Success in international markets has increased global revenues by nearly £100 million for integrated mechanical and electrical services specialist EnerMech.
The Aberdeen-headquartered firm has posted 2017 group turnover of £361.4m, up from £263.9m the previous year, while EBITDA increased by £19.3m to £43.6m.
EnerMech employs 3500 staff across 40 locations in the UK, Norway, the Middle East, Caspian, Asia, Africa, Australia and Americas serving the oil and gas, LNG, renewables, defence, power, infrastructure and petrochemicals sectors.
The company stated that around £45m of its revenue growth had come from the acquisition of electrical & instrumentation (E&I) specialist EPS Group Australia in early 2017.
Annual accounts lodged this week at Companies House for the year to December 2017 show EnerMech’s UK business continued to weather the oil and gas downturn, despite a drop in turnover to £116m from £128m in 2016.
In the UK, where the company employs 1000 staff, EnerMech posted EBITDA of £9.9m compared to £15m the previous year.
Pre-tax losses were also reported of around £3.6m after making a pre-tax profit of £7.9m the year before. The firm said this was largely down to finance costs for the entire group being included in the UK accounts as all bank debt rests within the UK entity. They said there was also £2m of unrealised exchange losses.
EnerMech chief executive officer, Doug Duguid, forecast that global revenues in 2018 would increase to £430m with EBITDA in the region of £59m.
He said the UK business would also experience growth on the back of increased investment in the region.

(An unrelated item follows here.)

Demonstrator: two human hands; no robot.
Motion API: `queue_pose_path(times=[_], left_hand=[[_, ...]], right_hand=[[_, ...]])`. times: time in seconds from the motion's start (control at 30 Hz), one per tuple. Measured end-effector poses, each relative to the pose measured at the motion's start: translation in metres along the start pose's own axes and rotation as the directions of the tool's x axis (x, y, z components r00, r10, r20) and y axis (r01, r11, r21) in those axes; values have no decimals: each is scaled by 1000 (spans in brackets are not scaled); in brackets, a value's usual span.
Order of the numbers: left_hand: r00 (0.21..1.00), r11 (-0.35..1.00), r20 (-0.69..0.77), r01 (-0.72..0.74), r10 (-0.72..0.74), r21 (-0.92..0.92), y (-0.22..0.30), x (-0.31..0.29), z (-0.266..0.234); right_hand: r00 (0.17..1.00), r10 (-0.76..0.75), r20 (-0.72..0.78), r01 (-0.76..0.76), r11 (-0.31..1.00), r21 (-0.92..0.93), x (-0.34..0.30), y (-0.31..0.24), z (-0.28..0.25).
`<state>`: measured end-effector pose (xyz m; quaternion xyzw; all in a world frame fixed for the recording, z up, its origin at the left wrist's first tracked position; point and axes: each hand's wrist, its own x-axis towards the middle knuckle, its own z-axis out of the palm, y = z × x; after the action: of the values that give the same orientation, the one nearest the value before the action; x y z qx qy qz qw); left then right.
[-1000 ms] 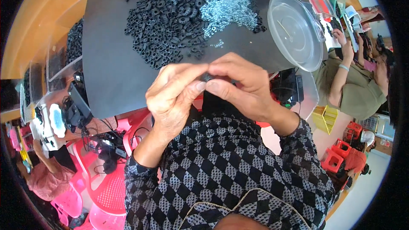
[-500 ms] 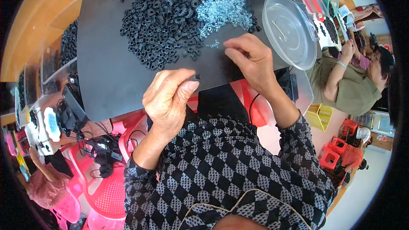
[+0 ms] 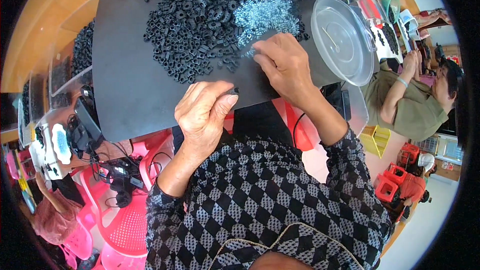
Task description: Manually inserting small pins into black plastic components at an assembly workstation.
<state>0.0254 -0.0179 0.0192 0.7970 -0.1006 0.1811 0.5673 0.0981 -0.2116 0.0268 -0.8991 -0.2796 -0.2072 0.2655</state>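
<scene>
My left hand (image 3: 202,110) pinches a small black plastic part (image 3: 234,91) between thumb and forefinger, above the near edge of the dark tabletop (image 3: 125,90). My right hand (image 3: 284,67) is closed, thumb and fingertips together, over a few small loose springs (image 3: 248,53). Whatever its fingertips may hold is hidden. Just beyond lies a heap of shiny little metal springs (image 3: 267,15). To the left of that heap and behind it spreads a large pile of black plastic parts (image 3: 190,30), many of them hollow and ring-like.
A round clear plastic lid (image 3: 340,45) with a thin pale stick on it lies to the right. Left of the table are clear bins of black parts (image 3: 82,52), cables and a pink chair (image 3: 122,225). A co-worker in green (image 3: 405,100) sits at the right, near a yellow basket (image 3: 375,140).
My right hand has moved a little up and left, onto the few loose springs. The left hand has shifted slightly right, still pinching the black part.
</scene>
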Motion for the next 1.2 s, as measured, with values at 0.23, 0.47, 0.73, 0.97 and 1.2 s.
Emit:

Mr Duguid said: “Our global strategy of diversification, both in terms of the services we provide and the markets we are competing in, is proving successful and this is strongly demonstrated by our financial results, however we are also starting to see a return to growth in our traditional oil and gas market.
“In five of our seven operating regions, we experienced significant growth, while Europe was the only region in which revenues declined, due to the well-documented drop off in new oil and gas projects and the deferral of non-essential maintenance activities.”